Like many writers, I suspect, I sometimes read works in progress out loud to the cats. (Most usually, to one cat, since the Grey One apparently only appreciates works of Serious Intellectualism and Lots of Footnotes that require Chin and Belly Scratching on Her Schedule, Not Yours, Thank You Muchly.) This is partly to hear the flow out loud, but also in hopes that the cat will tell you, does this meet the probability test? Do you think this could actually happen?
The cat usually responds by yawning, putting out a paw, heading off for intense bird watching (this is discouraging) or sometimes by burying his little face in his paws. Sometimes he purrs excessively, although this tends to happen, I must admit, more based on his position (leaning against me or entirely on me) and whether or not I'm simultaneously scratching his little cat head while reading out loud. In other words, not entirely helpful.
But I digress. The plausibility test. The truth is, things happen in real life that
are more implausible than anything in fiction (keep reading, keep reading, and much thanks to
simplykathryn for the link). SERIOUSLY, people ask, when I explain that the most unexpected thing with the trike was finding that it was irresistible to 15 year old middle schoolers with a sex addiction issue and a tendency to steal cop cars. 15 years old and still in middle school? That can't be right. Look, I say, the dude was stealing cars. I'm guessing academics wasn't his chief priority.
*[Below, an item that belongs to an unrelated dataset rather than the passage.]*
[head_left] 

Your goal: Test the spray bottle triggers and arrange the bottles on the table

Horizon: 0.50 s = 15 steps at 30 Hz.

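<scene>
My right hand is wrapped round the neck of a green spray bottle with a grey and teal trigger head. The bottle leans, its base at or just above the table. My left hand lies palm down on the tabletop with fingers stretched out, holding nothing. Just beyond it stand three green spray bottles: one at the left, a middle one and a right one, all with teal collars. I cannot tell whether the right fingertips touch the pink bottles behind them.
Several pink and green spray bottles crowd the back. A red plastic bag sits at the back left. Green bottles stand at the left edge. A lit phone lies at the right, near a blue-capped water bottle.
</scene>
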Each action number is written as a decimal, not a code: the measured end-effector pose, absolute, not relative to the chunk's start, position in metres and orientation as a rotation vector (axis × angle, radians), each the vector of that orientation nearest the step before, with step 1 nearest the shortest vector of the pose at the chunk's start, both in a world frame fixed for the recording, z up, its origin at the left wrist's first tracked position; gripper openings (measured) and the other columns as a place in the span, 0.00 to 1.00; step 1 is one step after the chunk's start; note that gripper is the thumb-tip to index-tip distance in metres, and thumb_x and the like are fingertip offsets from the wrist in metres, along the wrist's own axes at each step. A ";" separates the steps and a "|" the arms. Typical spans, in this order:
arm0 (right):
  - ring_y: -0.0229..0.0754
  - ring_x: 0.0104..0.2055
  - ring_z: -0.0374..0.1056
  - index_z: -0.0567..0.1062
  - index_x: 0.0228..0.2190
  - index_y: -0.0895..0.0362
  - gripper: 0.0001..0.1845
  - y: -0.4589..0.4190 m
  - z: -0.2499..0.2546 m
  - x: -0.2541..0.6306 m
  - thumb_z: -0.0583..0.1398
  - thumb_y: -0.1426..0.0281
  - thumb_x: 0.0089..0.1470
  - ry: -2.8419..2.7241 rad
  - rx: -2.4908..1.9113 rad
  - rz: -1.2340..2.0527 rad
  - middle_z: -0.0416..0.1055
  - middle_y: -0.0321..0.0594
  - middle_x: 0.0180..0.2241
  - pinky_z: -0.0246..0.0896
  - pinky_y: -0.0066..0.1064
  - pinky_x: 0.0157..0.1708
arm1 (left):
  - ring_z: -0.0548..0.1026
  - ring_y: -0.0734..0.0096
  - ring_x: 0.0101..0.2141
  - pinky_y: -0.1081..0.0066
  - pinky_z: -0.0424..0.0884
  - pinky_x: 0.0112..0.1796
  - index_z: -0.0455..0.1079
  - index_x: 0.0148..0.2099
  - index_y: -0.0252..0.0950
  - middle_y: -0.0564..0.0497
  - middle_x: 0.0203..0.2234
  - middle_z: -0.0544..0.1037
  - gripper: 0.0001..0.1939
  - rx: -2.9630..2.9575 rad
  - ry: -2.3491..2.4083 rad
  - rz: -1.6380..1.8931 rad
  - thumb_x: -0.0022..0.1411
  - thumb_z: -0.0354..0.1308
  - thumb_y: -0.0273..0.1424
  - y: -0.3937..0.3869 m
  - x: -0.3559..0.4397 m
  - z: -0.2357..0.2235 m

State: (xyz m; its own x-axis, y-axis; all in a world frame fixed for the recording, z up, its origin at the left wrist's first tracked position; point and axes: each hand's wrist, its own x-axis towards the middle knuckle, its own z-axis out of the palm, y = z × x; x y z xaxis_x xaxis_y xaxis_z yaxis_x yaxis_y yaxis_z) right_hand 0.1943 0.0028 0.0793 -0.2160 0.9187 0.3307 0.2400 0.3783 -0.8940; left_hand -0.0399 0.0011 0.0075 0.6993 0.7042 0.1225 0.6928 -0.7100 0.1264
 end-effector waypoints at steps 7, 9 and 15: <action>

My own life has been filled with improbable things (getting rained on at Masada, the desert citadel by the Dead Sea that went three years without a drop of rain once, and even now gets about .2 inches of rain for the entire year, all when I just happened to be there, the one that comes to mind now, more will come, doubtless, as the coffee hits and stirs up improbable memories) enough to the point that I don't always know what the plausibility standard is. Part of why I write more fantasy/science fiction these days; things like "It never rains in Masada!" "But it did!" can be waved off with "We have a mystical/scientific rain making thing!" and so on.
But characters still have to act, as we say, in character, by which we mean, plausible. The problem is, humans, as a group, have a tendency to act irrationally and do things that you would not really believe they would do, like, for instance, choosing to allow small furry predators to make critical judgements about their work. It means creating characters who have reasons to do the improbable, misguided, illogical, unthinking things that people do in real life, so when that happens, it can be believed. Whatever a cat might think on the subject.
Which is all a long way of saying that I have some rewriting to do. Because right now, none of you would believe this. Even if I have to believe the most incredible things you say.